States with the Most Waterfowl Hunters
Maybe you’re right. However, statistics from the U.S. Fish and Wildlife Service paint a clearer picture of heavily pressured hotspots throughout the country. Some are obvious, but others might surprise you.
Disclaimer: These numbers, published in the FWS’ Migratory Bird Hunting Activity and Harvest During the 2017-’18 and 2018-’19 Hunting Seasons, are preliminary estimates. Further, they can’t measure or predict hunting pressure at your local wildlife area or timber hole. But in the spirit of fun, let’s look at the states with the most active waterfowlers this past season.
10: Michigan, 35,300
Really? Absolutely. Have you been to the Upper Midwest? Hunting is a lifestyle, and that extends beyond whitetails. Surrounded by Great Lakes and featuring uncountable bogs, marshes, rivers and creeks between — and don’t forget about Lake St. Clair — Michigan is an excellent waterfowl production state and migration stopover.
9: North Dakota, 36,400
No jaw-dropper here. North Dakota’s prairie potholes produce and attract phenomenal numbers of waterfowl. And with early seasons and tons of public land, the state attracts hunters from throughout the country. Some go early to shoot brown ducks. Others wait to shiver in cornfields while waiting for fat greenheads and light geese. Either way, it’s a can’t-miss trip for many folks.
8: Louisiana, 37,100
Perhaps only one other Southern state rivals Louisiana’s duck hunting culture. With about 8,000 square miles of water, from coastal marshes to flooded grain fields, the state was almost designed for waterfowl. Oh, and it’s home to America’s No. 1 duck hunting family, the Robertsons.
7: Missouri, 38,900
This might surprise some folks, but it shouldn’t. Missouri hunters consistently harvest high numbers of geese and ducks — especially mallards. If you’ve been near Squaw Creek in early spring or the Bootheel region in December or January, you know waterfowl hunting thrives in the Show-Me State.
6: North Carolina, 41,400
Finally, an Atlantic Flyway state is on the board, and it’s easy to see why. Duck hunters have great options in North Carolina, from Pamlico Sound to uncountable wood duck-rich sloughs and beaver ponds inland. Oh, and don’t forget tundra swans.
5: California, 53,500
I’ll admit to mild surprise here.
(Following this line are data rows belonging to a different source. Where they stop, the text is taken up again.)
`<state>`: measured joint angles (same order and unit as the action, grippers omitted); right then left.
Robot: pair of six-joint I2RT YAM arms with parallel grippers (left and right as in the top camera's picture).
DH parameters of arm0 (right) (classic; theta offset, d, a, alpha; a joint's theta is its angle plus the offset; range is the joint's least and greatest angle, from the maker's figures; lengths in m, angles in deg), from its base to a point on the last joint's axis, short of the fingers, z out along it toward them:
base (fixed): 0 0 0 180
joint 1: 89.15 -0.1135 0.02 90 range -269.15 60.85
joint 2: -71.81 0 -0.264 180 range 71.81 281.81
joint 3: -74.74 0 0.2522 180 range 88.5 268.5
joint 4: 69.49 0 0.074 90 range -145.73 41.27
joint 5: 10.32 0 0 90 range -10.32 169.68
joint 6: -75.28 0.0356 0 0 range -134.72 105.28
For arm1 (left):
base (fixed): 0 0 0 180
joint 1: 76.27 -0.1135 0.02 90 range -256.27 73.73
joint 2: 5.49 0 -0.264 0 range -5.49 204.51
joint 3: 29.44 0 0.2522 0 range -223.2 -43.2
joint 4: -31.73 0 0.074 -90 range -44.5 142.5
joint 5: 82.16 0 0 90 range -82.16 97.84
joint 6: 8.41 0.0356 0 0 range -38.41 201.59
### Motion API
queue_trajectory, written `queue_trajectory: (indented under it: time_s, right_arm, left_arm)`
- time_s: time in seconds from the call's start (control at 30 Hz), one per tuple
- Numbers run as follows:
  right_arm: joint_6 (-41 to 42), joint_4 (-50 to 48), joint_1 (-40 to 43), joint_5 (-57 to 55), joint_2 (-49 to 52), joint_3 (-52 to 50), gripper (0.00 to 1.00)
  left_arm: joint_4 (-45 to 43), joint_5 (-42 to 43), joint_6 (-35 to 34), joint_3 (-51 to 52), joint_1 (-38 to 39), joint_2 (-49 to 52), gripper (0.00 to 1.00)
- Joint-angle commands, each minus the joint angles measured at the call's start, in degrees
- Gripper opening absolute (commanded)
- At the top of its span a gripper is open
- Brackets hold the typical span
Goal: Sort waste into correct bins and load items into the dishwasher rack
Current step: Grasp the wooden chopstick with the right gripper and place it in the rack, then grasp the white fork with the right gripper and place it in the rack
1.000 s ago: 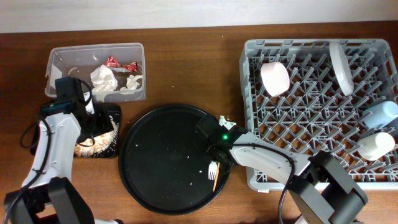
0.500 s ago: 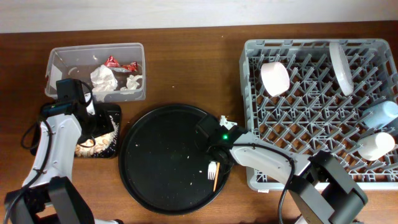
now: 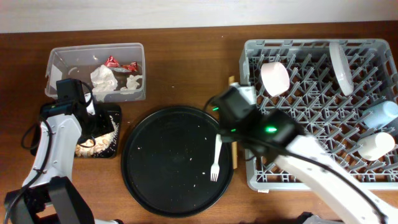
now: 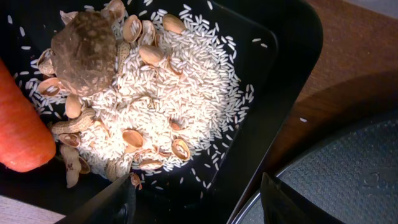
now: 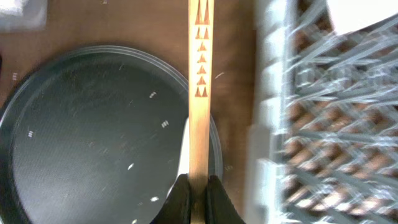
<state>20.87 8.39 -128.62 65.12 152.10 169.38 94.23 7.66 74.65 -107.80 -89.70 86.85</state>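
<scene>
My right gripper (image 3: 234, 133) (image 5: 198, 186) is shut on the wooden chopsticks (image 3: 234, 155) (image 5: 200, 74). It holds them above the gap between the round black tray (image 3: 168, 155) and the grey dishwasher rack (image 3: 311, 112) (image 5: 323, 124). A white fork (image 3: 216, 158) lies on the round tray's right side. My left gripper (image 3: 93, 121) (image 4: 199, 205) is open over the shallow black tray (image 3: 115, 113) (image 4: 280, 56), which holds rice, nut shells and an orange carrot piece (image 4: 18, 124). The clear tub (image 3: 62, 62) holds white tissues (image 3: 102, 78) and a red wrapper (image 3: 112, 61).
The rack holds a pinkish bowl (image 3: 274, 78), a white plate (image 3: 341, 67), a light blue cup (image 3: 380, 113) and a white cup (image 3: 377, 145). Small crumbs dot the round tray. Bare brown table lies between the tub and the rack.
My right gripper has risen off the round tray's right edge with the chopsticks and moved back toward the rack's left wall. The fork is now uncovered. The left arm has not moved.
</scene>
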Motion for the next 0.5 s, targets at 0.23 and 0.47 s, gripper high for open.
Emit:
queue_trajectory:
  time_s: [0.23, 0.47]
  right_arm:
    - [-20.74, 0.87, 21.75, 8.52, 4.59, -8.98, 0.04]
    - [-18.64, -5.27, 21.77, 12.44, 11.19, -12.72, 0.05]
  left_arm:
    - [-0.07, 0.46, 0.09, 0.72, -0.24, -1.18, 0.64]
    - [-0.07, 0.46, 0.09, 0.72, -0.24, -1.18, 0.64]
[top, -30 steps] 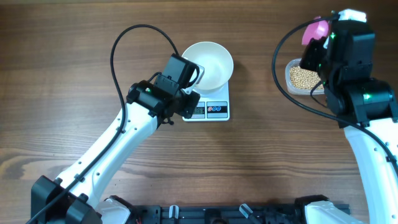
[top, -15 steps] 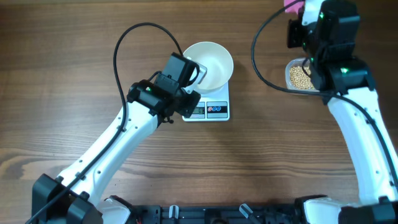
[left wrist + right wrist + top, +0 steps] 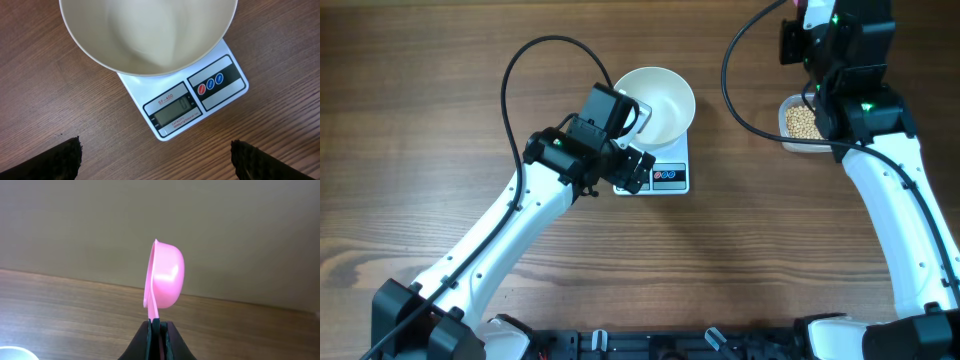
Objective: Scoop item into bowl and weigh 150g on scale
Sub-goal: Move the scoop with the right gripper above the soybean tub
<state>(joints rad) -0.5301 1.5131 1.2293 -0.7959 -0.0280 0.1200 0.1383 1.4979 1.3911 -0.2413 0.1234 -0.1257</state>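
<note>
Beans are located below and behind the right fingers, clenched on a pink scoop; left fingers are released.

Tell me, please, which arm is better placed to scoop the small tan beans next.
Right: the right gripper is shut on the pink plastic scoop, near the clear tub of beans. The left gripper is open and empty over the white digital scale.

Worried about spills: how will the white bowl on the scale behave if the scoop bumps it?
The bowl looks empty, so probably light and easily shifted. Its rim overhangs the scale, so a push on the edge might tip it. Both look smooth, so it may slide.
</note>
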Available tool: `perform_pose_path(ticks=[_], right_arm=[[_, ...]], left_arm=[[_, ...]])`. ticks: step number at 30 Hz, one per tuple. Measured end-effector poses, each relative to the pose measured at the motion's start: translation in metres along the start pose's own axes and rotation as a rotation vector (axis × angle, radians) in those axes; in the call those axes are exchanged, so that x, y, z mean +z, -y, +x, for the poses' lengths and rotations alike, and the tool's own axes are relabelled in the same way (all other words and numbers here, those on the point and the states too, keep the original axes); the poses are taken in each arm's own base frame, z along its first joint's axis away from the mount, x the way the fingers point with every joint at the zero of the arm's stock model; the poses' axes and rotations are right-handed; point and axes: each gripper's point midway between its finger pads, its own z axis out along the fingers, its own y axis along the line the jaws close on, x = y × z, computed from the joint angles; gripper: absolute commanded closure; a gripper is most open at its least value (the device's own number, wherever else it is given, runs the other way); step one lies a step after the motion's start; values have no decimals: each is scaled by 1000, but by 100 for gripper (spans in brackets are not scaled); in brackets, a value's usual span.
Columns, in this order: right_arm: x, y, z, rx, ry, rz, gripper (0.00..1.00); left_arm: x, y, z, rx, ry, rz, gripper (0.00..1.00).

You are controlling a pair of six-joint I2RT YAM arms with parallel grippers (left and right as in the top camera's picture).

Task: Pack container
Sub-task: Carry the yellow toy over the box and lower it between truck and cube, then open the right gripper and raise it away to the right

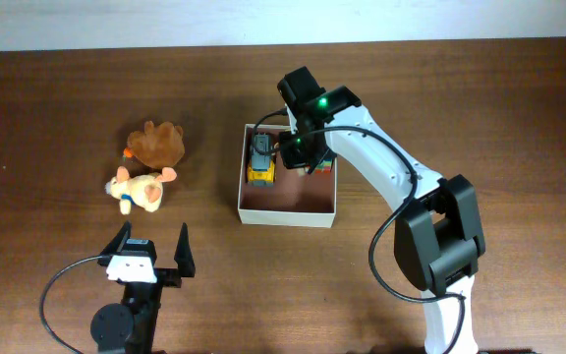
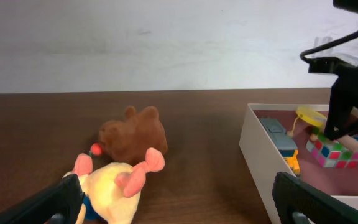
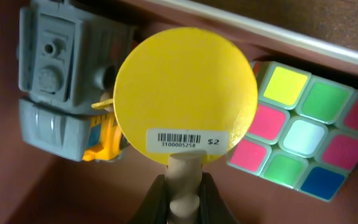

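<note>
The container (image 1: 288, 217) is a square white box with a pinkish-brown inside, at the table's middle. My right gripper (image 1: 299, 155) reaches into it. In the right wrist view that gripper (image 3: 184, 200) is shut on the wooden handle of a round yellow paddle (image 3: 185, 93) with a barcode sticker. The paddle hangs over the container floor (image 3: 73, 193), between a grey and yellow toy truck (image 3: 58, 93) and a colour cube (image 3: 303, 137). My left gripper (image 1: 152, 236) stands open near the front left with nothing between its fingers. A cream plush (image 2: 114, 190) lies just beyond it.
A brown plush (image 1: 157, 145) lies left of the container, touching the cream plush (image 1: 141, 189) in front of it. The toy truck (image 1: 261, 157) lies along the container's left wall. The container's white wall (image 2: 260, 155) stands close to my left gripper's right finger (image 2: 309, 199).
</note>
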Motion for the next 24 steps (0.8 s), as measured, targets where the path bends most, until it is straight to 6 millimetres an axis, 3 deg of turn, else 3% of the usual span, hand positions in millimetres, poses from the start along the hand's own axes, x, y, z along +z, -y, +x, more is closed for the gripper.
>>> perform_pose_path(ticks=[1,3,7,18,21,24], right_arm=[[0,0,-1,2,3,-1,90],[0,-1,-4,3,15,-3,49],[0,0,-6,1,26,0,28],[-1,-3,-3,-2,12,-13,20],[-15,-8,-3,-4,-7,-29,16],[-46,-15,-10,-30,5,-37,12]], left_arm=[[0,0,0,0,0,0,1],[0,0,0,0,0,0,1],[0,0,0,0,0,0,1],[0,0,0,0,0,0,1],[0,0,0,0,0,0,1],[0,0,0,0,0,0,1]])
California is immense and consistently posts astronomical waterfowl harvests, so I naively expect it to have ridiculously high hunter numbers. Nope. Sure, 50,000-plus is a lot, but it pales when compared to the top four states. But if you’re wondering, Golden State duck hunters are probably pretty happy, as they averaged 21.1 ducks per hunter this past season.
4: Minnesota, 59,000
It’s funny that Minnesota doesn’t receive much recognition as a waterfowling state. The Land of 10,000 Lakes is tailor-made for raising ducks and attracting migrants, with acres of big water, small wild-rice lakes and other habitat throughout. And Minnesotans love to hunt. Perhaps the state is overshadowed by its neighbors to the west and, surprisingly, east.
3: Wisconsin, 61,000
This surprised me, and I’ve lived and hunted in Wisconsin my entire life. Then again, have you been to Horicon Marsh opening day or Pool 9 of the Mississippi River in November? The Badger State, known far more for deer and turkeys, has a thriving waterfowl scene. If you eschew crowds, you can always ply open water for divers, jump-shoot creeks for woodies or hunt Sunday afternoons, when even many hardcore fowlers are watching the Packers.
2: Arkansas, 61,900
The Natural State is almost synonymous with duck hunting, and it annually attracts throngs of waterfowlers eager to experience the thrills of a rice field or flooded timber. That publicity might cause some grumbling among locals who have to compete for holes or engage in Arkansas boat races many nights. However, with more than 1 million ducks and almost 500,000 mallards harvested in 2018-’19, it’s easy to see why Arkansas remains a bucket-list destination.
1: Texas, 99,900
Yawn. Yep, Texas wins again. Hey, at 268,596 square miles, it’s about 39 percent larger than California. Plus, it has a fanatical hunting culture and loads of great wintering waterfowl habitat, from the Gulf Coast to inland reservoirs and stock ponds.
I've never hunted ducks in Texas, but I wonder if the state's tremendous size lets hunters spread out and enjoy quality experiences. There's only one way to find out. Start packing the truck. I’ll pick you up after Christmas.